Work required :: Where does the word "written" appear in the entries below? Copy each line that holds it.

── Records for the task ──

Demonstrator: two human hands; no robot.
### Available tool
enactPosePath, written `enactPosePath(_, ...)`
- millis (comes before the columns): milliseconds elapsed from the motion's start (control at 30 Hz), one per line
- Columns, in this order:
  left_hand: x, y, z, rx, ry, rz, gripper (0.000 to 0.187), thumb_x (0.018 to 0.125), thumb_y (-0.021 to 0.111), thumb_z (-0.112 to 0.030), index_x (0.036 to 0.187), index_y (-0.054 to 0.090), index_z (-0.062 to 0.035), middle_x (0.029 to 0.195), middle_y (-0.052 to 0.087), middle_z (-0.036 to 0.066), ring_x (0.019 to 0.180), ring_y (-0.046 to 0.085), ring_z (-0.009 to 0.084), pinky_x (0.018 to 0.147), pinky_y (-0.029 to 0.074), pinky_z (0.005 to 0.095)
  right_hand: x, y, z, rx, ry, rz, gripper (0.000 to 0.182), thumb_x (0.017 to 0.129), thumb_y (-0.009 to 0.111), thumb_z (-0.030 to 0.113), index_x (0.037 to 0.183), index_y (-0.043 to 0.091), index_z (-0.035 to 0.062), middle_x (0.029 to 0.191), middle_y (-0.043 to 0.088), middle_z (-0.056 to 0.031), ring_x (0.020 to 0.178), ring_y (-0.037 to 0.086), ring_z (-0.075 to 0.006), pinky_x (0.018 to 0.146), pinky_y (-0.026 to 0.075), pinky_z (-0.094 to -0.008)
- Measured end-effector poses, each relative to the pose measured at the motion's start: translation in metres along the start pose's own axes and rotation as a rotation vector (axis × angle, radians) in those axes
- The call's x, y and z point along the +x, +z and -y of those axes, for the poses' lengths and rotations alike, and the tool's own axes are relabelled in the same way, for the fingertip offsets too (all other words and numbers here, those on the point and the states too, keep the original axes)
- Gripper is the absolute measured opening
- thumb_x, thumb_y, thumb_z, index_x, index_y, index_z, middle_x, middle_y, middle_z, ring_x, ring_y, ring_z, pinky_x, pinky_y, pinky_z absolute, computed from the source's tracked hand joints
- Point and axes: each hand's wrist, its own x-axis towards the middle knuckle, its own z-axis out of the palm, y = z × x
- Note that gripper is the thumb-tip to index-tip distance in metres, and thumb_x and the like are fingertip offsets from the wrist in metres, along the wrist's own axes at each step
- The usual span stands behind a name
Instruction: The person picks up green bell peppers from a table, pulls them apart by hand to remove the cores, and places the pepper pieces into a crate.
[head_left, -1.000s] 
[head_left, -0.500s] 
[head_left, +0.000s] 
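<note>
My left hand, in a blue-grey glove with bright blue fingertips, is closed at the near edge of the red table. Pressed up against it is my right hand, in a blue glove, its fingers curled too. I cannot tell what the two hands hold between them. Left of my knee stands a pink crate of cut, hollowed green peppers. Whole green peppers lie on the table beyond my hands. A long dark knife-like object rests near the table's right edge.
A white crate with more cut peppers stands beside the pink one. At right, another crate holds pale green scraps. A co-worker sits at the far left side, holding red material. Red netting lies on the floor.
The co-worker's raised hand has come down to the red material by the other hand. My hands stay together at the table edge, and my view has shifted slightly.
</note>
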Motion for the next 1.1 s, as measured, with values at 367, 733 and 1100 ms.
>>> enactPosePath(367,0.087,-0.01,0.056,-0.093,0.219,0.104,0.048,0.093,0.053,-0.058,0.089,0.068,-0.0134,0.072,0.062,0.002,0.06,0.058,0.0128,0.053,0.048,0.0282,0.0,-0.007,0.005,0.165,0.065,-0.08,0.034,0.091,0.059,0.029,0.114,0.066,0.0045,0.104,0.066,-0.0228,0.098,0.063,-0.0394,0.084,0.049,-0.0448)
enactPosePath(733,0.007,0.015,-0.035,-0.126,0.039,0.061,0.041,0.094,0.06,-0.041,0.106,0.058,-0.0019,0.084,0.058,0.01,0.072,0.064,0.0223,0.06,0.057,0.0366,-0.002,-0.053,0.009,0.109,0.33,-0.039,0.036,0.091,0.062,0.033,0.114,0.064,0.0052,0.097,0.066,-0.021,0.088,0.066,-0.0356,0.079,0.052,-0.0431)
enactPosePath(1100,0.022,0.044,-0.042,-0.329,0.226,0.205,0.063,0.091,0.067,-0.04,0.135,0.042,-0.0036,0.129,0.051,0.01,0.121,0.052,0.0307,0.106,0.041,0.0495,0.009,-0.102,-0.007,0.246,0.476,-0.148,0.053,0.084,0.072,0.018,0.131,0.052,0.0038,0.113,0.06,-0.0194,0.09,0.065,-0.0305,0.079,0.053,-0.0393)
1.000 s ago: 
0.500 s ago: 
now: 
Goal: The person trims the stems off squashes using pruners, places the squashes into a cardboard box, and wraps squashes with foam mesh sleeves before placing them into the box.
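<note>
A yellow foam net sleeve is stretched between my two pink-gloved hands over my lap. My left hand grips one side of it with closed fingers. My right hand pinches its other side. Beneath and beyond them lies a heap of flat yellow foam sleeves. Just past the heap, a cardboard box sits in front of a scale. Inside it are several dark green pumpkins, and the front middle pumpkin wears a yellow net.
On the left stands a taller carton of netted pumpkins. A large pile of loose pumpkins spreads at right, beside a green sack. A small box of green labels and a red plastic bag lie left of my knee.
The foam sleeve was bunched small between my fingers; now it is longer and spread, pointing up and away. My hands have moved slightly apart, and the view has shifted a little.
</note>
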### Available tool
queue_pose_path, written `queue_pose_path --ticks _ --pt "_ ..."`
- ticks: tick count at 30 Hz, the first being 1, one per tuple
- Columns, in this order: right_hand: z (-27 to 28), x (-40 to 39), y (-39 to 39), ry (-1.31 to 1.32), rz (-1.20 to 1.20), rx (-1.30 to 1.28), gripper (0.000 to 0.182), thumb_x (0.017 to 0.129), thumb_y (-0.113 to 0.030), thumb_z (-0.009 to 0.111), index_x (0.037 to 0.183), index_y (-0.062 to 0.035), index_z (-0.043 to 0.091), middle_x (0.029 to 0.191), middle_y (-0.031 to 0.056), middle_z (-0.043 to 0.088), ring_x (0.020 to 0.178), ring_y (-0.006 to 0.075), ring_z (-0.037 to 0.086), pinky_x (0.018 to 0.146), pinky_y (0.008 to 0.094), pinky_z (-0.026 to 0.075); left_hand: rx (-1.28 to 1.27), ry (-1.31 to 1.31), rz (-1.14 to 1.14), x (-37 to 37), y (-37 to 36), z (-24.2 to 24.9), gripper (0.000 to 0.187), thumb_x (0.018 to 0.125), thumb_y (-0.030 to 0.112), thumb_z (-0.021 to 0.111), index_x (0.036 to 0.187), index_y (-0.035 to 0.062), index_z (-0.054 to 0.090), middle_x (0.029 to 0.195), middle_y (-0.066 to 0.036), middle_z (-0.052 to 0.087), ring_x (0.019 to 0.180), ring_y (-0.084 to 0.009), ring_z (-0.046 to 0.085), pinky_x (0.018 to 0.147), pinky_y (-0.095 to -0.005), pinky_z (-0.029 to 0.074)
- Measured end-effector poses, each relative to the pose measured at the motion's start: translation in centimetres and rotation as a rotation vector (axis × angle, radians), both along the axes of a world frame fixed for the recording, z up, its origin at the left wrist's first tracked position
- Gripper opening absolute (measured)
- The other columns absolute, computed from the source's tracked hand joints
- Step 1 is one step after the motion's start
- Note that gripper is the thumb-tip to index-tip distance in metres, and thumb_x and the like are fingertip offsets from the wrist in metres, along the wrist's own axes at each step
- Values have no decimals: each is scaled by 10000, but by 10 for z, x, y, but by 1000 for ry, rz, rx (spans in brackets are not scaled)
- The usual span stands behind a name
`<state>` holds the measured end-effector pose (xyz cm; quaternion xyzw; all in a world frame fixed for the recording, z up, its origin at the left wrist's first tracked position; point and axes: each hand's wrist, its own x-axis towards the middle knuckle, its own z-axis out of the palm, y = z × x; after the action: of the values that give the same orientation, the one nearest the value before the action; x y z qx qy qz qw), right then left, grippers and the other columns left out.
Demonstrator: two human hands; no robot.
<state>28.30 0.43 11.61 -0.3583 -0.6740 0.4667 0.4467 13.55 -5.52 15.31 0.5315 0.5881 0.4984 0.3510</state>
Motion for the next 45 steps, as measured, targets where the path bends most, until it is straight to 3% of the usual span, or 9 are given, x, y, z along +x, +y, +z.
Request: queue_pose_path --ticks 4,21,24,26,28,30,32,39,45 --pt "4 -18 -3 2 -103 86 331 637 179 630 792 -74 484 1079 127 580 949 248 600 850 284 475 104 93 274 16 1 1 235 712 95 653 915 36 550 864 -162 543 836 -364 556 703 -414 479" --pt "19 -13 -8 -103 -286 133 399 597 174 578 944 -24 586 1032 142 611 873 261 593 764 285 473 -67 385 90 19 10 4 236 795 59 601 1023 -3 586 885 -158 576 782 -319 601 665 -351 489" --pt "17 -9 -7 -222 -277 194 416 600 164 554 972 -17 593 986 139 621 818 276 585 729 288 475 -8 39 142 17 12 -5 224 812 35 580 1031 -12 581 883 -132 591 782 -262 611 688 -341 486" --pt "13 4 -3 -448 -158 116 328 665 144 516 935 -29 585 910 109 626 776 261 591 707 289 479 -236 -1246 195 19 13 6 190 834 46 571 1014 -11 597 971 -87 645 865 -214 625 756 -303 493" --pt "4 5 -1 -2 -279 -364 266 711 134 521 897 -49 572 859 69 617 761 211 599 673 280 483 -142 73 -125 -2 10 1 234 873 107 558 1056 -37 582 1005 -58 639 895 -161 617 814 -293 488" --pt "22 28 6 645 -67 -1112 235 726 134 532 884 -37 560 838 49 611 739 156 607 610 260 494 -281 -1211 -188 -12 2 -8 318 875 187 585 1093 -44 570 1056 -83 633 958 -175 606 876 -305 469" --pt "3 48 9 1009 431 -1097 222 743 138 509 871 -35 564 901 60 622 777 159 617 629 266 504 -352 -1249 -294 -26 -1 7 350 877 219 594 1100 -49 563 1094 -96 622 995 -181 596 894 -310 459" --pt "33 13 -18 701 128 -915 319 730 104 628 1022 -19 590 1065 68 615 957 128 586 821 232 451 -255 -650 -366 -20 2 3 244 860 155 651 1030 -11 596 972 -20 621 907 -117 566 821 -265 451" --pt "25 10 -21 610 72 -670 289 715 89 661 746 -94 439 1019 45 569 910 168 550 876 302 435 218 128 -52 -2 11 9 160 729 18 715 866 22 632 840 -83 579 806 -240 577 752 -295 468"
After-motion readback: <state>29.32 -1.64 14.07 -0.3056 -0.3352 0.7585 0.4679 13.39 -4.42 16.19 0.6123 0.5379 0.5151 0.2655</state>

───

Response box ::
enactPosePath, written `enactPosePath(_, ...)`
queue_pose_path, written `queue_pose_path --ticks _ --pt "_ ..."`

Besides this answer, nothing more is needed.